## [PROBLEM DESCRIPTION]
Among the entries below, take the line with "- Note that" and the line with "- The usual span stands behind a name", and output them and every line between them exactly, with nothing else.

## [Extracted data entries]
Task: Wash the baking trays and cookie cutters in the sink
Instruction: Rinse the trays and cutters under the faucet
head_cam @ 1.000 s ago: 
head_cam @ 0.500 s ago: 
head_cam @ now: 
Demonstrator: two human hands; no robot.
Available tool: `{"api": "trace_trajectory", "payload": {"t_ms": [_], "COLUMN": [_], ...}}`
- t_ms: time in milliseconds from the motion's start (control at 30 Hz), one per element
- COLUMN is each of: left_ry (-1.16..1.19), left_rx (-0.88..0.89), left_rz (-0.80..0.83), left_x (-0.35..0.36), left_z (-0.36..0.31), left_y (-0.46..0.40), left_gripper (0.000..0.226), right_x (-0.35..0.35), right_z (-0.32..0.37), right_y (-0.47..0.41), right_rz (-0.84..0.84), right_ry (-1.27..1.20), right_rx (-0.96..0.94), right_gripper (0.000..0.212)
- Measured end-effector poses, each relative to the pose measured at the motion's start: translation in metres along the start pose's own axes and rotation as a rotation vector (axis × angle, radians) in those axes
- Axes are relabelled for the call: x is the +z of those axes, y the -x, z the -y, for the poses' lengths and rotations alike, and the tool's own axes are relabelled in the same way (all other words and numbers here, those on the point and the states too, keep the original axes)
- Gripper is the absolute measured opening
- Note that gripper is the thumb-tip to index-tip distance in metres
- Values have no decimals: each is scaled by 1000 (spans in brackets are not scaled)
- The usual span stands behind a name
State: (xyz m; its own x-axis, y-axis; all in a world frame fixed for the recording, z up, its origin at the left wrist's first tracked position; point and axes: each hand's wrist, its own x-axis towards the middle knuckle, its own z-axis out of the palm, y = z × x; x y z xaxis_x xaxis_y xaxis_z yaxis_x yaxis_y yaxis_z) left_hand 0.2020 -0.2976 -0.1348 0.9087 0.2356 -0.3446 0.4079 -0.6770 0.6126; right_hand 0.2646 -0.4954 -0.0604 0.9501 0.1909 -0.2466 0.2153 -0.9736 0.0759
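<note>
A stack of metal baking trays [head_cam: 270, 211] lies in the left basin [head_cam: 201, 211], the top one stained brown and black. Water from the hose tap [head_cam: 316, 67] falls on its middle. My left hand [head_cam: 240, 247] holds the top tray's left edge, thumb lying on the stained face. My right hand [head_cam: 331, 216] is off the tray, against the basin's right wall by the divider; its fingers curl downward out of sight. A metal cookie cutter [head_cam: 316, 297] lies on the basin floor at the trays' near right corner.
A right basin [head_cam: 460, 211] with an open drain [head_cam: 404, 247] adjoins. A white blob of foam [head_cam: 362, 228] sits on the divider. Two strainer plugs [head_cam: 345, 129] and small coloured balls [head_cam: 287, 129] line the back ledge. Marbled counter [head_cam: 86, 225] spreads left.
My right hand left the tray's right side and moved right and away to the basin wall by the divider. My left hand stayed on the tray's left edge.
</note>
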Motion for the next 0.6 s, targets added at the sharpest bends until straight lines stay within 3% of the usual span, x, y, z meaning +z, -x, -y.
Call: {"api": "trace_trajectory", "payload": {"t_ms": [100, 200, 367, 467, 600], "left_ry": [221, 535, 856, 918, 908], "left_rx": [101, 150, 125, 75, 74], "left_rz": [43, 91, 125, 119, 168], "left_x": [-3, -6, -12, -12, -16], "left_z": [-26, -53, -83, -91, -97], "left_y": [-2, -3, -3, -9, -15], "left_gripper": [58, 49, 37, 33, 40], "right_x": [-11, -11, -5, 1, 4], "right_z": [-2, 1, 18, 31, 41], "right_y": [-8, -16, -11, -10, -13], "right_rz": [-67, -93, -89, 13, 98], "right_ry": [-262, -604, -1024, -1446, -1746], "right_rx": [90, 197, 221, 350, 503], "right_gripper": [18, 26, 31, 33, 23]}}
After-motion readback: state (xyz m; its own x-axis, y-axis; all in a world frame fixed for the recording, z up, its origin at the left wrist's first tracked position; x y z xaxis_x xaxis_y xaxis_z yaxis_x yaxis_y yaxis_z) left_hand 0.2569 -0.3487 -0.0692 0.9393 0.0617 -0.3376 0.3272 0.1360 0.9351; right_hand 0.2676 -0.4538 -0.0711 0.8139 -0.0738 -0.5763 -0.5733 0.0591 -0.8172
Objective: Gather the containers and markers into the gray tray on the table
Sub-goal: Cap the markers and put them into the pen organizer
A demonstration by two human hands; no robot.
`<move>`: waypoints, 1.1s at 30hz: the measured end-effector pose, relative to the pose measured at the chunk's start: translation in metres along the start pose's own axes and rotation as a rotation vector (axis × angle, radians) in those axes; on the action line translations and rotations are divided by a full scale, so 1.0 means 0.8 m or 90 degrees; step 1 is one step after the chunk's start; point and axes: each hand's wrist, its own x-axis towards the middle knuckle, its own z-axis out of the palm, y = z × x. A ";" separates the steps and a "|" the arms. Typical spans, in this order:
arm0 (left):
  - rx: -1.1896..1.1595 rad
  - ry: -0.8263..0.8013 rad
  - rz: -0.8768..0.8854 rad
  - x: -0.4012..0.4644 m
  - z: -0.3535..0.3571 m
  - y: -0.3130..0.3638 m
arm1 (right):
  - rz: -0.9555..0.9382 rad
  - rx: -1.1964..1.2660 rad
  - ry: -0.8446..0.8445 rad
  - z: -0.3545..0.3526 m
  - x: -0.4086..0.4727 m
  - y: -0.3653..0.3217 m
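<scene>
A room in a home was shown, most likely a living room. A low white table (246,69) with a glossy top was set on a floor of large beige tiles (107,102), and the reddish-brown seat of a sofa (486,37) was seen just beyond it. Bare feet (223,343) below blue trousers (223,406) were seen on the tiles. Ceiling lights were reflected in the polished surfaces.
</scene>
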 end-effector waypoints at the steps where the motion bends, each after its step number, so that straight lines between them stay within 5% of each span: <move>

## [OUTPUT]
- Note that gripper is the thumb-tip to index-tip distance in metres
- Values have no decimals: each is scaled by 1000 (spans in brackets are not scaled)
- The usual span stands behind a name

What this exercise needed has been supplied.